Off-spinner takes four wickets on his 24th birthday to help roll reigning Shield champions for 167
Todd Murphy has laid down a marker in his Sheffield Shield showdown with Western Australia’s Corey Rocchiccioli to give Victoria the upper hand after day one at Junction Oval.
Murphy’s four wickets vindicated captain Peter Handscomb’s decision to bowl first with WA dismissed for 167 immediately prior to the tea interval.
Victoria have lost their last three Shield matches against the three-time reigning champions with the two states building a fierce rivalry over the past three seasons after playing off in the first two of those finals.
The rivalry has run concurrently with the rise of off-spinners Murphy and Rocchiccioli who are both vying for a berth on next year’s Test tour of Sri Lanka to partner veteran Nathan Lyon.
The West Australian tweaker struck back late in the day to leave Victoria 2-100 at stumps, trailing the visitors by 67. The experience duo of Marcus Harris (40 not out) and Peter Handscomb (26no) will resume in the morning.

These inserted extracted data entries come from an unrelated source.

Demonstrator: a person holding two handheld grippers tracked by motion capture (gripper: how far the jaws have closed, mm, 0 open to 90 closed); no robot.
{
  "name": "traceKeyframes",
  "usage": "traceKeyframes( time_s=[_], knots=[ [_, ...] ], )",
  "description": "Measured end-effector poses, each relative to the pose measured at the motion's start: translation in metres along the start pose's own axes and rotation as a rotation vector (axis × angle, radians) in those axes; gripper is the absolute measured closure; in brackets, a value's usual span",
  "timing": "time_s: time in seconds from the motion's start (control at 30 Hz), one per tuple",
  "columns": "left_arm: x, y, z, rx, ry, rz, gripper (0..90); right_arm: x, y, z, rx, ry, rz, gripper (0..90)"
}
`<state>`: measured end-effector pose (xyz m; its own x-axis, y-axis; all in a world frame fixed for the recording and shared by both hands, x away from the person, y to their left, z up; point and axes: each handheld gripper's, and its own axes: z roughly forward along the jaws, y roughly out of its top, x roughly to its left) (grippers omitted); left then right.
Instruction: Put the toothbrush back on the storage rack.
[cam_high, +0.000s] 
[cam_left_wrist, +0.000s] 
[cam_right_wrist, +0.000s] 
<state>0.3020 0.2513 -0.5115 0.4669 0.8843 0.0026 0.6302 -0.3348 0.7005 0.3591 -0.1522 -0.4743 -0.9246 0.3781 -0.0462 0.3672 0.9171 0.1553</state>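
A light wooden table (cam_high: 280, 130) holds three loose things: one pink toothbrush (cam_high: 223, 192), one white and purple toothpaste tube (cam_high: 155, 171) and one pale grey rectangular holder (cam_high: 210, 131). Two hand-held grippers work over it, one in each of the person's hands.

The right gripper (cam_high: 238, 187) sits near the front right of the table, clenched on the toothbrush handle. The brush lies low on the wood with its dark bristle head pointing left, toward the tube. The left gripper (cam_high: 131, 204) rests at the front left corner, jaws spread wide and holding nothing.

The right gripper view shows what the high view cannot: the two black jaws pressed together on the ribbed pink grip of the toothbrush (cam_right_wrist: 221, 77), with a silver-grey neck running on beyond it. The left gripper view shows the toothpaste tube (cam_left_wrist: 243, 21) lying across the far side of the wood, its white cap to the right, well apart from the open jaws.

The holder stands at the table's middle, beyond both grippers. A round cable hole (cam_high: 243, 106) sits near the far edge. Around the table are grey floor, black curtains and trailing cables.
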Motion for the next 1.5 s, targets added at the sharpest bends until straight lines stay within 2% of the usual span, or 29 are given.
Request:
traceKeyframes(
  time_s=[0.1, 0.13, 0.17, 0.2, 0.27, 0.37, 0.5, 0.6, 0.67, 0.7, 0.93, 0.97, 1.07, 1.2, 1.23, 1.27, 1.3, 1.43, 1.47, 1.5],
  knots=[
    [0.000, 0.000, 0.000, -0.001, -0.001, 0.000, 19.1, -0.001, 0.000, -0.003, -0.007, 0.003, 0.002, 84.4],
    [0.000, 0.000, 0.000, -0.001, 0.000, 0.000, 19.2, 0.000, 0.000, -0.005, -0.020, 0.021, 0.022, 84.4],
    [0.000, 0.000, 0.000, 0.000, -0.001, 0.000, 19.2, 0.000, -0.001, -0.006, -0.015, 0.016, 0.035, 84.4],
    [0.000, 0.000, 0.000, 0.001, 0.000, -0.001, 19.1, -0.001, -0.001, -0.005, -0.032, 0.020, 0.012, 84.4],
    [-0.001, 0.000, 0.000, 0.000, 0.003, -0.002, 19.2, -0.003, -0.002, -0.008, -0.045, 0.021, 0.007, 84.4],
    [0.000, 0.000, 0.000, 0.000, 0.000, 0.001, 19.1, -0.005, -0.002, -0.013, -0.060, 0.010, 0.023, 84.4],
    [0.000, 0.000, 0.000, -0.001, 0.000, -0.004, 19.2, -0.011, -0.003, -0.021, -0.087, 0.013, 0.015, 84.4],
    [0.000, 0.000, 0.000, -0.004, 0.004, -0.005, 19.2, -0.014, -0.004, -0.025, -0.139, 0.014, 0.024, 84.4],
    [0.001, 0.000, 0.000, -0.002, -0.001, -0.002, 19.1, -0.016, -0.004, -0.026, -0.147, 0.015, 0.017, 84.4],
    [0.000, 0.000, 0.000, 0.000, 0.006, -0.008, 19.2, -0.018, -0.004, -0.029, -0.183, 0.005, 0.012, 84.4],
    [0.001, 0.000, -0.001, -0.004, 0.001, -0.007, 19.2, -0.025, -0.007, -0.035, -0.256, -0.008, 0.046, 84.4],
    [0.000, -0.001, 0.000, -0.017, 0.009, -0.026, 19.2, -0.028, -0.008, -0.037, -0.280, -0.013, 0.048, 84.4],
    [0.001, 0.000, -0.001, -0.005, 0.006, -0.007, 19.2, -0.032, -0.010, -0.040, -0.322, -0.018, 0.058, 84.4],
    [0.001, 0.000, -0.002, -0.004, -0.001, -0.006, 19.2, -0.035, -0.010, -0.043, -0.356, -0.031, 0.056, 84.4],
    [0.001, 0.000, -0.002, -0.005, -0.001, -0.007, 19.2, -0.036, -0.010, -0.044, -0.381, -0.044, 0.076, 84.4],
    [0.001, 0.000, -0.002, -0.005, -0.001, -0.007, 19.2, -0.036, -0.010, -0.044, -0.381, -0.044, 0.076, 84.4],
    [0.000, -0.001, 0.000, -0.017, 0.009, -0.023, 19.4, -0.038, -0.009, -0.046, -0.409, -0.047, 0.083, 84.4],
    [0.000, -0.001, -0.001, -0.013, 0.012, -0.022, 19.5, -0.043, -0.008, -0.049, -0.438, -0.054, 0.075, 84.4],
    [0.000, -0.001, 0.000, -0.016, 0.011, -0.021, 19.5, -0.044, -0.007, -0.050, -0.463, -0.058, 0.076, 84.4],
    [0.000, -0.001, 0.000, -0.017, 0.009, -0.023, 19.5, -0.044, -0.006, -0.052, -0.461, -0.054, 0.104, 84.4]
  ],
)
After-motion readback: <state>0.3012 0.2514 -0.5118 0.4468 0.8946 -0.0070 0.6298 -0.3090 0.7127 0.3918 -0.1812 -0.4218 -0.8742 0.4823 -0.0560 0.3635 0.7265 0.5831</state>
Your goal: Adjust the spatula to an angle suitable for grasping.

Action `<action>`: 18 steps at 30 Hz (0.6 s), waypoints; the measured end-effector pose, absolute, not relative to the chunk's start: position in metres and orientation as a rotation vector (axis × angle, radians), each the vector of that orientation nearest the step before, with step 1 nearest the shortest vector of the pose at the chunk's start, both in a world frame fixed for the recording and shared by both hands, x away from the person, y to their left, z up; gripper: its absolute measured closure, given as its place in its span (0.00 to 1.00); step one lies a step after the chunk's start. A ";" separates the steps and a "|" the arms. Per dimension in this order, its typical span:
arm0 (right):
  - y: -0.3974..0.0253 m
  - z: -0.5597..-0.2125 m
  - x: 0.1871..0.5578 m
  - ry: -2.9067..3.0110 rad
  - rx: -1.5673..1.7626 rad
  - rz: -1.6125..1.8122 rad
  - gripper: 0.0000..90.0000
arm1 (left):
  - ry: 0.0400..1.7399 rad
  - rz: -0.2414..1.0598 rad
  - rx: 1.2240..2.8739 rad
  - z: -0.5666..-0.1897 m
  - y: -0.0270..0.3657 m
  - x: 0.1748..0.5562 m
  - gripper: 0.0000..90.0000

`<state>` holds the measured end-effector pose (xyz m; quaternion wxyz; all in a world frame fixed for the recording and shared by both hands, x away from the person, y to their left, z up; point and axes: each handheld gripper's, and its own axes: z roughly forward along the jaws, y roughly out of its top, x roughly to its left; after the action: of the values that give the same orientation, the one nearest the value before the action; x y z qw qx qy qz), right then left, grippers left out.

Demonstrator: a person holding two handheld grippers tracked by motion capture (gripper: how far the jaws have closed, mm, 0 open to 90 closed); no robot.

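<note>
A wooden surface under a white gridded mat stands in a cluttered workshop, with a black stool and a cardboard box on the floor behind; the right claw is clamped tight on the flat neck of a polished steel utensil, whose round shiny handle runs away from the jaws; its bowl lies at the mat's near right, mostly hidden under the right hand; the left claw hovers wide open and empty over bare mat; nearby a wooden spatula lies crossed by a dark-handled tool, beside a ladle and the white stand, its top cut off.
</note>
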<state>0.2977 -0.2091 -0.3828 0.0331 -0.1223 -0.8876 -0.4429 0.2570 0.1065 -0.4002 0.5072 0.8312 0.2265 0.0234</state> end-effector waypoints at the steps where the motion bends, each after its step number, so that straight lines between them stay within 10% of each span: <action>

Cameron Bancroft’s horror start to the summer continued when he was trapped plumb lbw by Australia A teammate Fergus O’Neill for 12 after earlier being dropped at third slip by Harris.
Opener Sam Fanning (34 from 47 balls), filling in for injured skipper Sam Whiteman (side strain) for a second straight match, had given WA a nice platform with a series of sweetly timed drives before Murphy entered the fray.
Fresh off his career-best white-ball figures of 4-27 in the One-Day Cup match two days earlier, Murphy struck with his second delivery of the day when Fanning gloved an attempted sweep shot that was smartly pouched down the leg side by wicketkeeper Sam Harper.
It was an early gift for the right-armer today celebrating his 24th birthday, and he returned later in the innings to put the icing on the cake with three of the last four WA wickets to finish with 4-37 from 15 overs.
Murphy and Rocchiccioli both performed strongly for the Aussies in the recent ‘A’ series against India A with Murphy grabbing four wickets in the opening match in Mackay before being replaced by Rocchiccioli for the second who captured 1-21 and 4-74 at the MCG.
“Anytime you can get yourself in the game on day one is pleasing and it’s nice to walk off the ground with four wickets,” Murphy said at stumps on day one.
“The most pleasing part from Mackay to the MCG (for the one-dayer) and today, there’s been different conditions each time.
“To be able to adapt to that quickly and still find a way to have some success has been pleasing and probably shows what I’m doing at the moment is working and I’m confident.
“When you bowl (first) the aim is to bowl a side out so to do that around tea time and for the total we did is very pleasing.”
Third-gamer Xavier Crone chipped in two wickets including that of dangerman Hilton Cartwright (10), who fresh off 153 in last week’s win against Tasmania, picked out O’Neill at gully with a crisply struck cut shot.
O’Neill finished with 3-43 and ageless seamer Peter Siddle 1-29 with ‘keeper Joel Curtis the only other WA batter to get going in an innings-high 36.
By stumps, Harris and Handscomb had eaten into more than half of the deficit as the left-hander set about moving on from the disappointment of being overlooked for a Test recall once again.
He looked particularly at ease against the pace of former Victorian speedster Brody Couch who he cut through and over the slip cordon before crunching a sublime back foot cover drive to complete a hat-trick of consecutive boundaries.
“That’s probably the class of ‘Harry’ (Harris) … he obviously would have been bitterly disappointed it wasn’t him that got selected,” Murphy said.
“I know he’s done a power of work to get himself in the frame. He’s played some really good innings for us, and I think he’s going to be hungry to keep pushing his case.”
WA missed a chance to remove Harris with two overs remaining in the day when he clipped a full toss that Ashton Agar grassed at midwicket, while the final ball of day one saw him playing and missing a Rocchiccioli delivery that narrowly missed the opener’s off stump.
Cameron Gannon was the other WA wicket-taker on day one with a beautiful inswinger that bowled Ashley Chandrasinghe for five.